So Valerie had steered clear, she had preferred, until now, to be on her own, nice clean life, in nice little boxes. She saw Malcolm’s babylike button nose sticking over the duvet, translucent eyelids flittering with the internal drama of a bad dream, a lemon drink sat on the carpet beside the bed, a box of tissues open. Her sister was a GP and didn’t agree with cough bottles. Valerie couldn’t recall a time when her own dreams were anything other than films of children, small children, other people’s children who had been battered and burned, injured and bruised. In her dreams they always screamed. They existed in photographs, in computer files, in her cases. A name and a family incident number. The stack of files on her desk was growing by the minute. She worked fourteen-hour days to clear her backlog, only for it to get caught up on the next desk in the hierarchy. And then it wasn’t really cleared, not really. It was moved onto another place. And they kept coming. The files got bulkier, the kids kept getting battered, the excuses got tired, the merry-go-round kept turning. Nobody getting off, nobody getting on. For years now, the children had spoken to her in her dreams, pleading that they don’t get forgotten, asking that they were not allowed to drift away.

Now they were told to prosecute only twenty percent of cases. Everything else to be on a fixed fine. That ‘everything’ included those crimes that were gateways to violent escalation. And people wondered why she liked a tipple?

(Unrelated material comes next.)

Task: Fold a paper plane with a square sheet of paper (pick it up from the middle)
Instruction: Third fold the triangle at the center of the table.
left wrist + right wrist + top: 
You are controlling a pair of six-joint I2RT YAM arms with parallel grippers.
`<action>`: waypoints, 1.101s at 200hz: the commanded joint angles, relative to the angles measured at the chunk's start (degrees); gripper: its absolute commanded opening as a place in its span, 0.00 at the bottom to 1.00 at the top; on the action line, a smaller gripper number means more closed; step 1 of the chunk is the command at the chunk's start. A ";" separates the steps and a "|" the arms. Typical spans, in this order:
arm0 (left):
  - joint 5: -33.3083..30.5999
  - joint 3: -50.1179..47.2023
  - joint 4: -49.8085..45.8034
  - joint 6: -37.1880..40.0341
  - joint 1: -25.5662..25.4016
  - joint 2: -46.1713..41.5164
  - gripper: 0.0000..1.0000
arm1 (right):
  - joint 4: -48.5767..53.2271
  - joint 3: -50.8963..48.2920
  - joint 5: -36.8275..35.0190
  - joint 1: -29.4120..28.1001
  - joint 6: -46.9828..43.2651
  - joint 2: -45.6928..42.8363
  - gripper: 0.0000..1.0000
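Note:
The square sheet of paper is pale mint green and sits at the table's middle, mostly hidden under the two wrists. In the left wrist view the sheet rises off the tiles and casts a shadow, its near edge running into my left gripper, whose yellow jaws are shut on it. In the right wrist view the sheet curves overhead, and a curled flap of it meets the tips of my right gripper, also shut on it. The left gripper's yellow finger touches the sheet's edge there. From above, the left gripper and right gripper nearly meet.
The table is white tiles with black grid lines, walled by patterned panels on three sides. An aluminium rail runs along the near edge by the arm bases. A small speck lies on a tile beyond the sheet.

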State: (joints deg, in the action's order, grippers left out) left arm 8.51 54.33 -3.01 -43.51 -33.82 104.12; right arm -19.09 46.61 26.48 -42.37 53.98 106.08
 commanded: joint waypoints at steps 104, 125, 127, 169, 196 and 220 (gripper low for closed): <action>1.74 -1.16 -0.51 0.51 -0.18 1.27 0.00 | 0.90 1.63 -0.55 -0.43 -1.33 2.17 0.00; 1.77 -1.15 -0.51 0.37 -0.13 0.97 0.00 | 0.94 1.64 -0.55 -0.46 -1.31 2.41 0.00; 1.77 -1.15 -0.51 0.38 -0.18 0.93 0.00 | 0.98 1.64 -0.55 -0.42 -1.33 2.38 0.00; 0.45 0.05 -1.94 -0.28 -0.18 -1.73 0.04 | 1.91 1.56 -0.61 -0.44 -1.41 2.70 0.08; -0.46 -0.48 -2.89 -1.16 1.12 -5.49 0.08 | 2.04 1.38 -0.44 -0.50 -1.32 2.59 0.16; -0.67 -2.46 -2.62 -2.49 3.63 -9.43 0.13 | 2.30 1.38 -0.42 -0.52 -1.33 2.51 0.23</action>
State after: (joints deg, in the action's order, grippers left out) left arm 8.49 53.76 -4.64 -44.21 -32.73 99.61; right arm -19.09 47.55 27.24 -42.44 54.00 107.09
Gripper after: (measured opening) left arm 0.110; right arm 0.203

She pulled herself away, unpeeling from the white gloss doorway, instinctively rubbing where her hand had been with the sleeve of her dressing gown, wanting to leave no trace. Why not? This was her sister’s house. She was a guest here. She had been invited. That didn’t mean she was welcome. By Abigail, yes. But not by him. Never by George. He had seemed more wound up than usual last night, if that was possible. He had been agitated as he closed the gate, locked up the house and looked out the windows for some unseen intruder.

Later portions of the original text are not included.